* TASK INSTRUCTIONS
Select the lines below containing the word "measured".

* DATASET CONTENT
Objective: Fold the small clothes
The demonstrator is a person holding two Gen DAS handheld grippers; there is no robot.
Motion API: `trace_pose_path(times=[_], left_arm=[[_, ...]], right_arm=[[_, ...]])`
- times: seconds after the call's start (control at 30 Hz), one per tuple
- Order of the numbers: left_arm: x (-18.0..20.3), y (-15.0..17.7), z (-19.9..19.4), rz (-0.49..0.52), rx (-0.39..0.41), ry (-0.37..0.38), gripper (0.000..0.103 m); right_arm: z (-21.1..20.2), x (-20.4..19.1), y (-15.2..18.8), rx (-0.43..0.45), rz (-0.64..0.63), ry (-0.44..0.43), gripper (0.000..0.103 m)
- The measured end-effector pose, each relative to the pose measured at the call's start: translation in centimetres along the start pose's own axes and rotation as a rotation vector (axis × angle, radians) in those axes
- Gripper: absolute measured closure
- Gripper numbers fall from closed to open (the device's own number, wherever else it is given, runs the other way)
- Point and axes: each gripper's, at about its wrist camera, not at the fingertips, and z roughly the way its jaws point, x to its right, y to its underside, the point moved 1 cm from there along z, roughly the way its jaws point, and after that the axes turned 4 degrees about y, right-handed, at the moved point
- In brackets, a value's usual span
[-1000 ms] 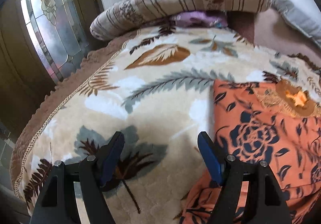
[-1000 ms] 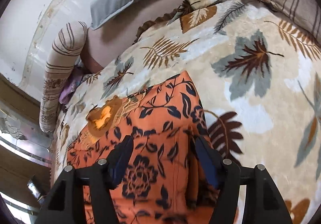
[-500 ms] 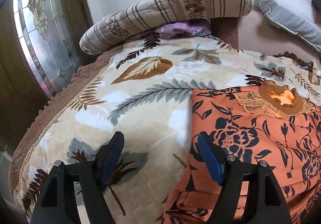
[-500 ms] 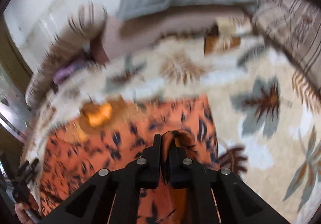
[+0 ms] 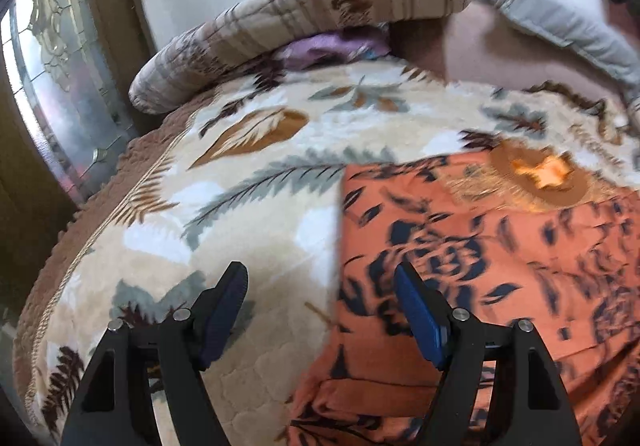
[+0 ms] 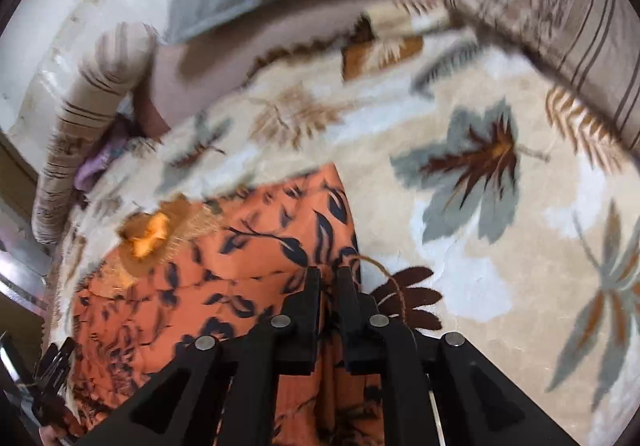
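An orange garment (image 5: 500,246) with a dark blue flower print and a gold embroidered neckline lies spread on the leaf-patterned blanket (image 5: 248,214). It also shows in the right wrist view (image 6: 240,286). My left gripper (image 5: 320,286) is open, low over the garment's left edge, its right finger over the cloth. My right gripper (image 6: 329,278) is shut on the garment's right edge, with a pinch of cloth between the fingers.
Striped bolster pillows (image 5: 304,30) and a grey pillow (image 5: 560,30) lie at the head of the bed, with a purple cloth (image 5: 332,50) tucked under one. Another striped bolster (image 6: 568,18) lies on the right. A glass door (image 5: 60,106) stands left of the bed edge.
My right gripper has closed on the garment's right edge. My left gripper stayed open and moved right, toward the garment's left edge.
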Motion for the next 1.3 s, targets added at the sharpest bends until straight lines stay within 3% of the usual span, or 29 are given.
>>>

* ANSWER FOR THIS EXERCISE
- The measured end-effector pose, each relative to the pose measured at the call's start: translation in centimetres along the start pose's own axes and rotation as a rotation vector (axis × angle, radians) in those axes
- Gripper: absolute measured closure

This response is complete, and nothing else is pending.